Capital Source Finance, LLC v. Delco Oil, Inc., Civil Action No. DKC 2006-2706.

Decision Date17 September 2007
Docket NumberCivil Action No. DKC 2006-2706.
Citation520 F.Supp.2d 684
PartiesCAPITAL SOURCE FINANCE, LLC v. DELCO OIL, INC., et al.
CourtU.S. District Court — District of Maryland

Brian H. Corcoran, Justin Leonard Krieger, Katten Muchin Rosenman LLP, Washington, DC, Kenneth Joseph Ottaviano, William J. Dorsey, Katten Muchin Rosenman LLP, Chicago, IL, for Plaintiff.

Brent W. Procida, Gregory A. Cross, Venable LLP, Eric Matthew Rigatuso, Thomas Jay Althauser, Eccleston and Wolf PC, Baltimore, MD, for Defendant.

MEMORANDUM OPINION

DEBORAH K. CHASANOW, District Judge.

Presently pending and ready for resolution in this case, which arises from the alleged breach of a loan agreement, is the motion by Plaintiff Capital Source Finance, LLC for an order to show cause why Defendants Stephen B. DeLuca, Richard R. Thames, and Stutsman Thames & Markey, P.A. ("Stutsman") should not be found in contempt of the court's Temporary Restraining Order signed October 16, 2006 ("the TRO").1 (Paper 17). For the reasons set forth below, the motion will be granted and an evidentiary hearing will be held to resolve factual disputes raised by the parties with respect to this motion.

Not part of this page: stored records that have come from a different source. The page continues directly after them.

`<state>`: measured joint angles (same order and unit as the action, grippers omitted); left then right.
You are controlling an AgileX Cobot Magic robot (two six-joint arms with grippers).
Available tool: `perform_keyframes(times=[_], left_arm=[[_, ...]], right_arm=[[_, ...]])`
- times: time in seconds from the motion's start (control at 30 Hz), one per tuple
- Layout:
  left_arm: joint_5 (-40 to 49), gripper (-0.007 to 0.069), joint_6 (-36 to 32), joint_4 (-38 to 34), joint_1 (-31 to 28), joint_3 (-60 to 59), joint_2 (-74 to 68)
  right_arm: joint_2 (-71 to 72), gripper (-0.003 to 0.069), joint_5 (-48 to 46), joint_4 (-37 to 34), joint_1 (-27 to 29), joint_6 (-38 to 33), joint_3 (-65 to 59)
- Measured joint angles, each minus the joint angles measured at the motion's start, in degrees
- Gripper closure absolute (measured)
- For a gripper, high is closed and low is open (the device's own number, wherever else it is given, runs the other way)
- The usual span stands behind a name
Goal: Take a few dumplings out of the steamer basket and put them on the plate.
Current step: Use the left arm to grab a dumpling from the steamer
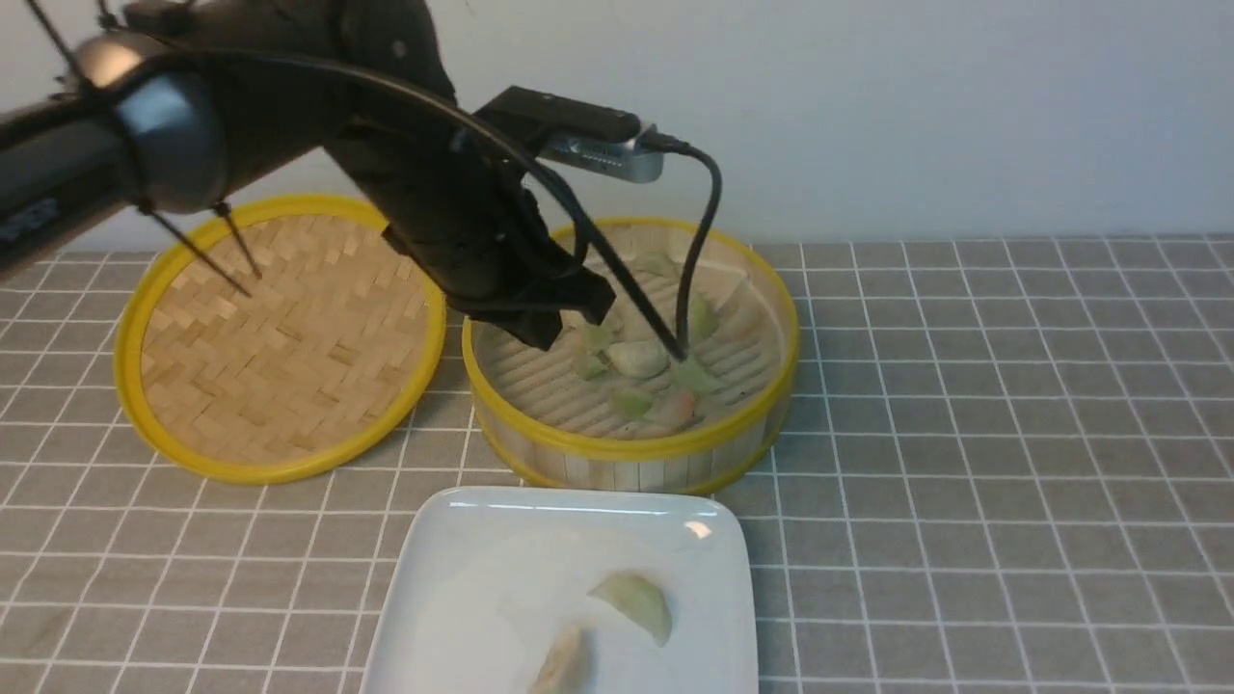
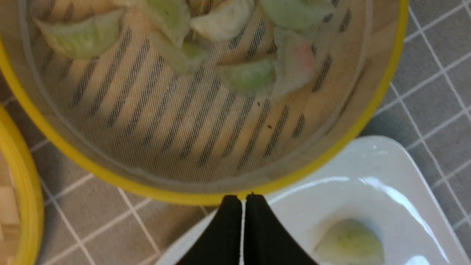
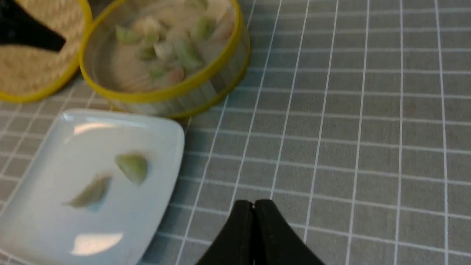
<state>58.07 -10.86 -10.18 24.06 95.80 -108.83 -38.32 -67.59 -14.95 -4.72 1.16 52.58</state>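
Note:
The steamer basket (image 1: 617, 448) stands mid-table with several pale green and pinkish dumplings (image 1: 636, 359) on its slatted floor (image 2: 165, 121). In front of it lies the white plate (image 1: 463, 598) with a green dumpling (image 1: 636, 602) and a whitish dumpling (image 1: 564, 660) on it. My left gripper (image 1: 545, 333) hangs over the basket's left part, shut and empty; in the left wrist view its tips (image 2: 243, 198) sit above the basket's yellow rim (image 2: 110, 180) and the plate's edge (image 2: 368, 184). My right gripper (image 3: 253, 203) is shut and empty above bare tablecloth beside the plate (image 3: 55, 154). It does not show in the front view.
The shallow woven lid (image 1: 280, 337) with a yellow rim lies left of the basket, touching it. A grey checked cloth (image 1: 1012, 434) covers the table. A wall stands close behind. The left wrist's camera cable (image 1: 699, 251) dangles into the basket.

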Motion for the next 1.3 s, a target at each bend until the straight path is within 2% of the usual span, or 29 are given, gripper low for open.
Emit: perform_keyframes(times=[0.17,0.47,0.57,0.73,0.93,1.07,1.17,1.3], left_arm=[[-0.82,0.0561,-0.63,3.95,0.97,5.51,-7.45],[-11.51,0.0314,-0.76,5.96,1.03,6.89,-15.04],[-13.72,0.0284,-0.76,5.92,1.03,6.88,-15.92],[-16.67,0.0272,-0.76,6.01,1.03,6.96,-18.3],[-16.91,0.0295,-0.76,5.96,1.03,7.21,-20.0],[-16.96,0.0337,-0.81,5.83,1.03,7.34,-20.36],[-16.48,0.0399,-0.75,5.83,1.03,7.58,-20.35],[-15.39,0.0399,-0.61,6.0,1.03,7.72,-20.11]], right_arm=[[-8.08,0.0673,-4.01,-0.85,0.0,-1.63,4.56],[-8.89,0.0673,-4.63,-3.49,0.0,-1.68,4.74],[-8.89,0.0673,-4.63,-3.6,0.0,-1.68,4.74],[-8.89,0.0673,-4.63,-3.66,0.0,-1.68,4.74],[-8.89,0.0673,-4.63,-3.66,0.0,-1.68,4.74],[-8.89,0.0673,-4.63,-3.66,0.0,-1.68,4.74],[-8.89,0.0673,-4.63,-3.66,0.0,-1.88,4.74],[-8.89,0.0673,-4.52,-3.66,0.0,-2.07,4.74]])
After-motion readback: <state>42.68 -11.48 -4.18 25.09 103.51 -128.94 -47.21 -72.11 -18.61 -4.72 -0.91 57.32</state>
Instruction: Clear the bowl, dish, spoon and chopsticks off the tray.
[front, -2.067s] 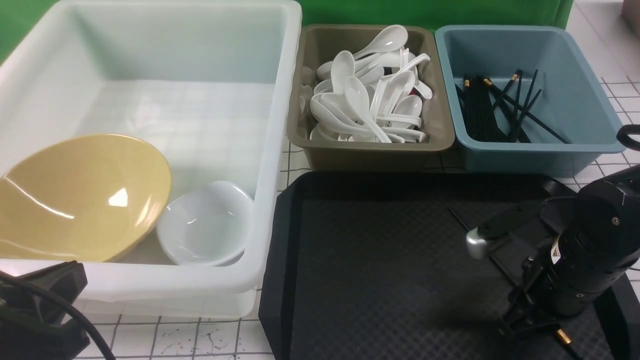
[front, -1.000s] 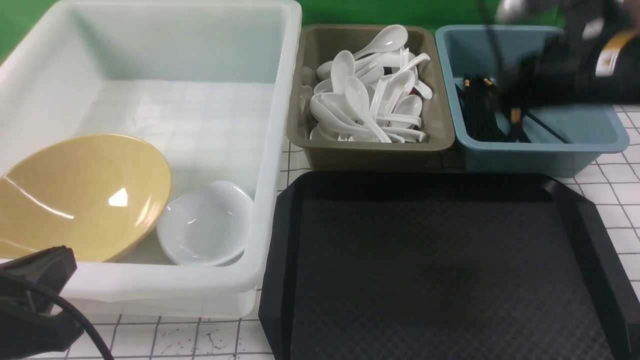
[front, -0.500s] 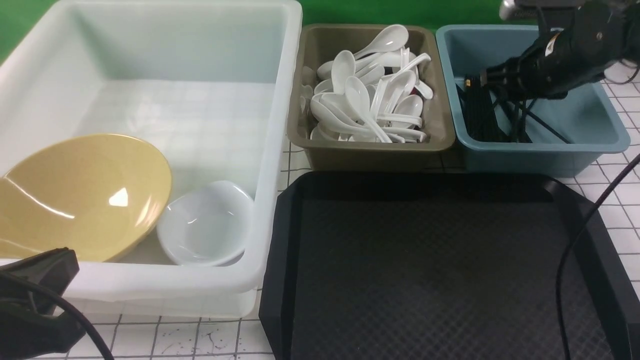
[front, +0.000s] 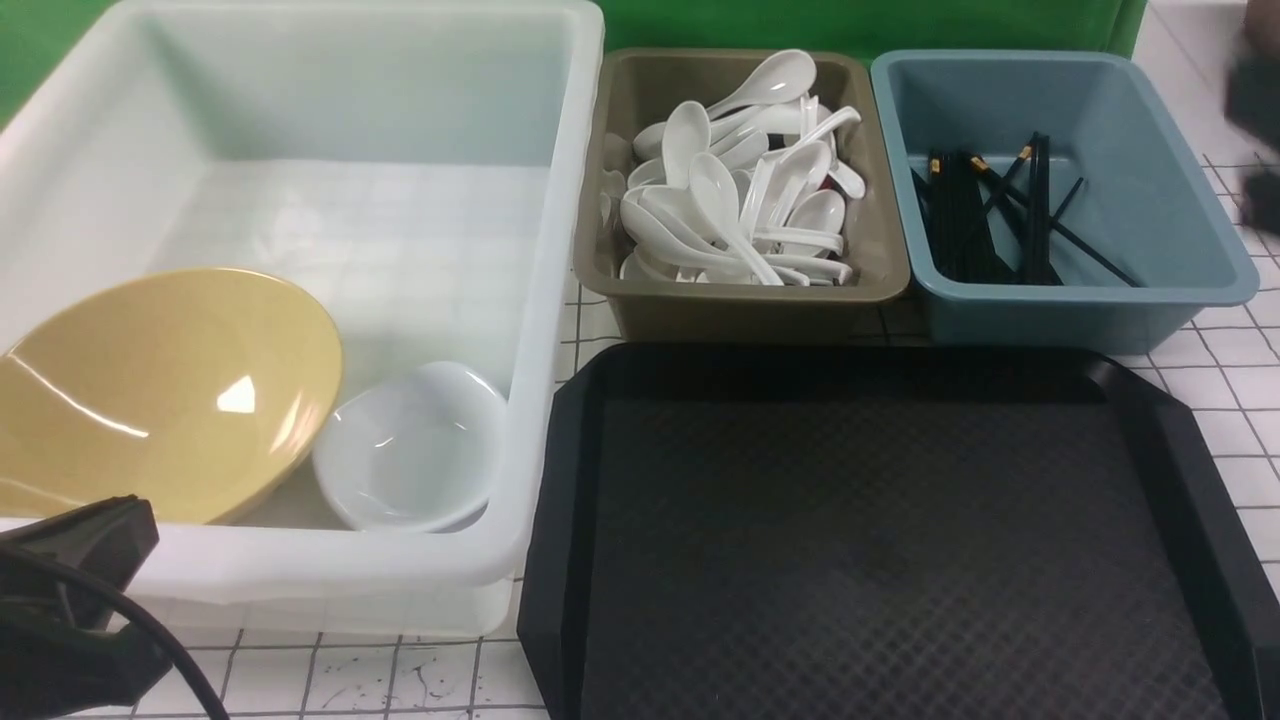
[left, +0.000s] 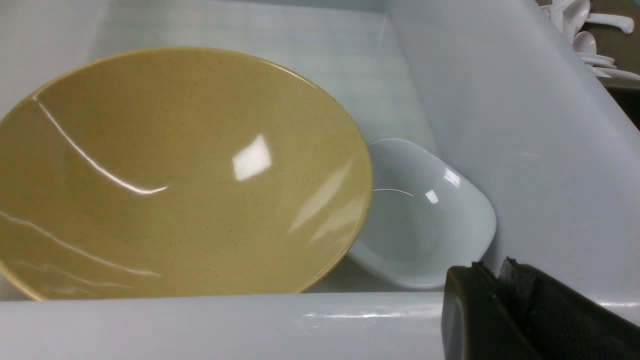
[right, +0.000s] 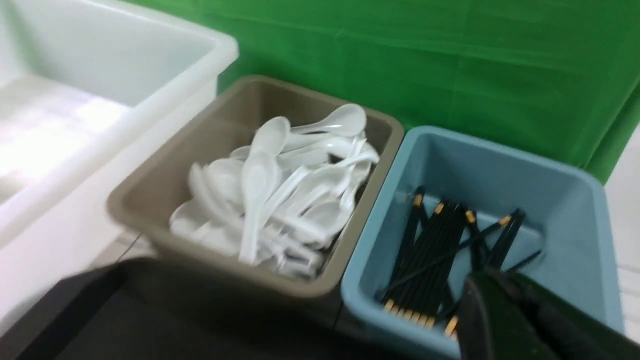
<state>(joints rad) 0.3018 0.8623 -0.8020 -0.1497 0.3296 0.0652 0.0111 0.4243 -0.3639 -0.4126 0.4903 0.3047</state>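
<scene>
The black tray (front: 880, 540) lies bare at front right. The yellow bowl (front: 160, 390) leans tilted in the white bin, and the white dish (front: 410, 450) rests against it; both show in the left wrist view, the bowl (left: 175, 175) and the dish (left: 425, 220). White spoons (front: 730, 200) fill the olive bin; I cannot tell the task's spoon from the others. Black chopsticks (front: 990, 215) lie in the blue bin. My left gripper (left: 492, 265) is shut and empty at the white bin's near wall. My right gripper (right: 492, 272) is shut and empty, near the blue bin.
The big white bin (front: 560, 200) stands left of the tray. The olive bin (front: 740, 310) and the blue bin (front: 1080, 310) stand side by side behind it. A green backdrop closes the far side. My right arm (front: 1262, 150) is a blur at the right edge.
My right gripper lifted the chopsticks off the tray, carried them over the blue bin and let them go there. It has pulled away to the right. The left arm barely moved.
</scene>
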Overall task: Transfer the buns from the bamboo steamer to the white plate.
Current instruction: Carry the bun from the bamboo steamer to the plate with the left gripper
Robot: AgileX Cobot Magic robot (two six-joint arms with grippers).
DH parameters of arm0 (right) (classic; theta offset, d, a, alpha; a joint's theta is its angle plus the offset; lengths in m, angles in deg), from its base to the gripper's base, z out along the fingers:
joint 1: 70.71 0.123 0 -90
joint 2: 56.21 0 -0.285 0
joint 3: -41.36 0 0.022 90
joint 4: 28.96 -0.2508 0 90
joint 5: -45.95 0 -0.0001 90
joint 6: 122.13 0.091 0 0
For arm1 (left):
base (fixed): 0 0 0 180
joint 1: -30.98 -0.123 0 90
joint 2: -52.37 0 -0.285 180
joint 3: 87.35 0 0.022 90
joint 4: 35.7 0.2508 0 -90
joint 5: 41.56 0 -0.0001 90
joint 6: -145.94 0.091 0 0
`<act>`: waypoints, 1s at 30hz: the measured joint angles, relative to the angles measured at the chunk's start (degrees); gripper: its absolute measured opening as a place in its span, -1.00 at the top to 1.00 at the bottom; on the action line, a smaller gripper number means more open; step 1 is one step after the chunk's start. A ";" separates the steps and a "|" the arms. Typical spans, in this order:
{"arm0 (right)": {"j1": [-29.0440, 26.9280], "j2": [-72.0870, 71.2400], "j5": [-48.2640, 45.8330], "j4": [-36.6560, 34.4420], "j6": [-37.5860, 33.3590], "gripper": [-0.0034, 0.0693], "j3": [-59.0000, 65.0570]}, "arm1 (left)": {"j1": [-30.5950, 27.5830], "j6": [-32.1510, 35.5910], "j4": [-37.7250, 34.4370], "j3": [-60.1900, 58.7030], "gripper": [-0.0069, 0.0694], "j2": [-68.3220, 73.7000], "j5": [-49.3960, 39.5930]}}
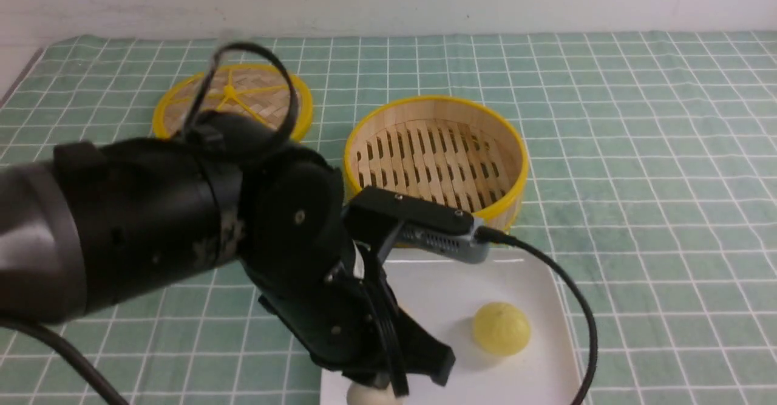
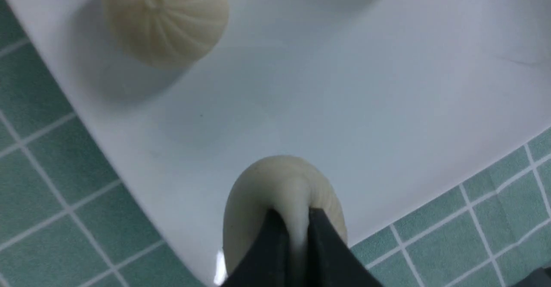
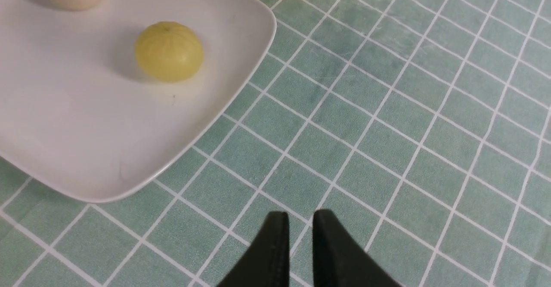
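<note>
My left gripper (image 2: 297,218) is shut on a cream bun (image 2: 267,188), pinching its pleated top just above the white plate (image 2: 344,106) near the plate's edge. In the front view that bun (image 1: 370,396) peeks out under the left gripper (image 1: 394,387) at the plate's near left. A second cream bun (image 2: 165,18) and the yellow bun (image 1: 501,328) lie on the plate (image 1: 449,296). The bamboo steamer (image 1: 434,150) behind it shows a bare slatted floor. My right gripper (image 3: 300,220) hangs narrowly open and empty over the cloth, beside the plate (image 3: 86,128).
The flat woven steamer lid (image 1: 243,95) lies at the back left, partly behind my left arm. A green checked cloth (image 1: 655,180) covers the table. The left wrist camera's cable (image 1: 576,308) loops over the plate's right side.
</note>
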 joint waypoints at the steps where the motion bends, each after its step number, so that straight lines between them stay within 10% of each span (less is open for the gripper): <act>1: 0.00 0.00 0.00 -0.01 0.00 0.59 0.00 | 0.00 -0.05 0.00 -0.14 0.74 0.00 0.57; 15: 0.00 0.00 0.00 0.06 1.02 0.55 0.00 | 0.00 -0.48 -0.15 -1.58 0.63 5.57 30.86; 30: 0.00 -2.42 -7.10 -6.35 1.05 0.59 -4.56 | 0.00 -0.48 -0.41 -1.68 -0.13 12.69 38.21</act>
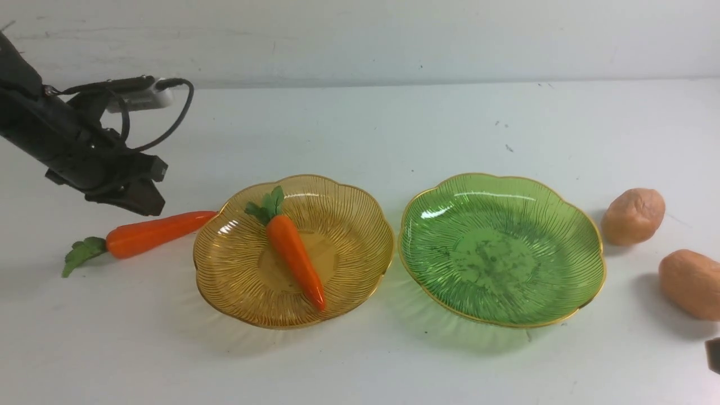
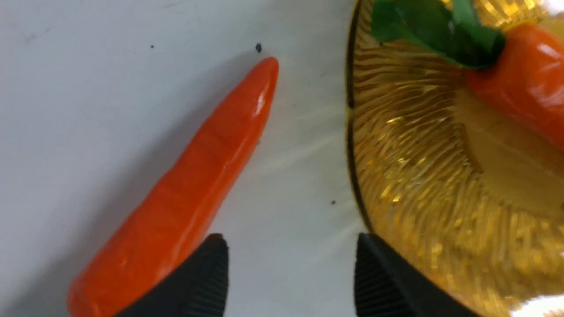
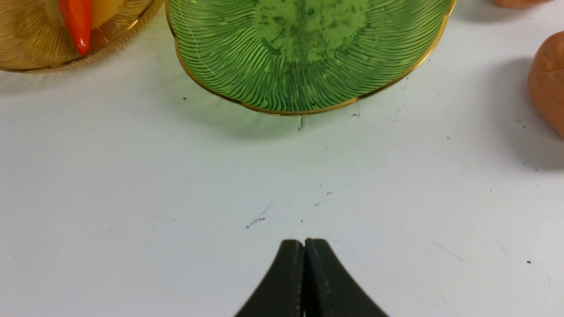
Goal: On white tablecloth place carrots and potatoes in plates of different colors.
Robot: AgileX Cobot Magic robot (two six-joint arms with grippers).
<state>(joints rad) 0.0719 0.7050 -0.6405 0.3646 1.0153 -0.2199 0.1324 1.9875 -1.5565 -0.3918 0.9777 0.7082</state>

The background of this case is briefly summarized below, based on Plaintiffs allegations. This case arises from a loan contract between Delco Oil, Inc. ("Delco") and Plaintiff (the "Loan Agreement"). Under the interpretation of the Loan Agreement advanced by Plaintiff, the amount of Delco's revolving line of credit was capped based on a formula for Delco's "Cash Collateral" which included Delco's inventory and its accounts receivable. Delco pledged its Cash Collateral as collateral for the line of credit advanced under the Loan Agreement, and further agreed that payments made upon its accounts receivable would be immediately deposited in an account from which only Plaintiff could make withdrawals (the "Blocked Account"). Plaintiff claims that the documentation regarding Delco's Cash Collateral, upon which the amount of the loans made to Delco were based, was fraudulently inflated and that Delco breached the Loan Agreement by failing to deposit all payments on its accounts receivable into the Blocked Account. DeLuca is Delco's president and sole shareholder.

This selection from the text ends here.